§ What the exercise asks: Where a line holds the word "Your", count it, then give only the total for the entries below.

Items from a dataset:
+++
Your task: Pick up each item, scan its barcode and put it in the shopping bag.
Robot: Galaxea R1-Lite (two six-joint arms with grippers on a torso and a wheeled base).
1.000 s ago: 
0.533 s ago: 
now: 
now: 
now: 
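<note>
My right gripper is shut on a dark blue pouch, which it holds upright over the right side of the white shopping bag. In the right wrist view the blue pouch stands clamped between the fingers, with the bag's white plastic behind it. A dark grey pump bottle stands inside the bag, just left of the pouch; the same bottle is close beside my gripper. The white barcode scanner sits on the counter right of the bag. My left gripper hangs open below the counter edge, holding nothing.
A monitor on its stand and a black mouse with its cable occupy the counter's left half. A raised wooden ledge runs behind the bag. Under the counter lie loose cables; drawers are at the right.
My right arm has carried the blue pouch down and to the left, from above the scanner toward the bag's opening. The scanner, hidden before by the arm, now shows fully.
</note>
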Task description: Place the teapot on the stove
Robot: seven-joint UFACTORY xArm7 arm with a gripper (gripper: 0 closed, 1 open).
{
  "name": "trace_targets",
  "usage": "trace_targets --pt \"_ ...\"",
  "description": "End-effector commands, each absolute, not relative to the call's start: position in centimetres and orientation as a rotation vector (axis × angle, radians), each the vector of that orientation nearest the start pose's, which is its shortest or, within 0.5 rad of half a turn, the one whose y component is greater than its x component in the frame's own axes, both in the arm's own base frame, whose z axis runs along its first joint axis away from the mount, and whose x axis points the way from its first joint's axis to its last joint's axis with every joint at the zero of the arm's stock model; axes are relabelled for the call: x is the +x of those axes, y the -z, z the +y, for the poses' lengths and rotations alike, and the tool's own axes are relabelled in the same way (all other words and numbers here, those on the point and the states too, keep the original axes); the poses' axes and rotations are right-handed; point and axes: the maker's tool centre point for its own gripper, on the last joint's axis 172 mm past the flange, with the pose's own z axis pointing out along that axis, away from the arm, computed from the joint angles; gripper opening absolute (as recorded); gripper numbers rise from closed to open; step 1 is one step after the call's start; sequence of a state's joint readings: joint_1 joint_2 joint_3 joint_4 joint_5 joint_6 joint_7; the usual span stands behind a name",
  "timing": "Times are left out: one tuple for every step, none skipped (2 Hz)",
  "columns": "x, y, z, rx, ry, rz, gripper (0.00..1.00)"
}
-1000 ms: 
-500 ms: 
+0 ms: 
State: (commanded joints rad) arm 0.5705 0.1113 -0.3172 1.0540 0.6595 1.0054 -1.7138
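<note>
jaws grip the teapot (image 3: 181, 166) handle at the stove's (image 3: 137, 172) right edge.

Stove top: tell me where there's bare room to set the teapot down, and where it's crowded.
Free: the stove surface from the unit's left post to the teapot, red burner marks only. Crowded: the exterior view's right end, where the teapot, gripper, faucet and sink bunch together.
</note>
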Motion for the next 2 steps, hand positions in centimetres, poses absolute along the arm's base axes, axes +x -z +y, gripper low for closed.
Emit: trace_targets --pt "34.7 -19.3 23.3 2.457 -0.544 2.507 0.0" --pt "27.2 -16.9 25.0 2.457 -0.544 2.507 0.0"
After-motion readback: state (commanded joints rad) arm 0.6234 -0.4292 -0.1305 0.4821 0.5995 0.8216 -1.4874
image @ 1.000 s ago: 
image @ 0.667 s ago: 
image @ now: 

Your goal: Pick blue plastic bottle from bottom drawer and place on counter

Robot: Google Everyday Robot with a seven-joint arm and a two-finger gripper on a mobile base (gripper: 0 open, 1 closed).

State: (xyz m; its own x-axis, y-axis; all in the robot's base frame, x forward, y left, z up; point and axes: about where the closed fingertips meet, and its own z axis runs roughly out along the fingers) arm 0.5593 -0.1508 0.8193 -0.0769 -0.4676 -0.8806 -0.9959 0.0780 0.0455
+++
§ Solution to the exercise: 2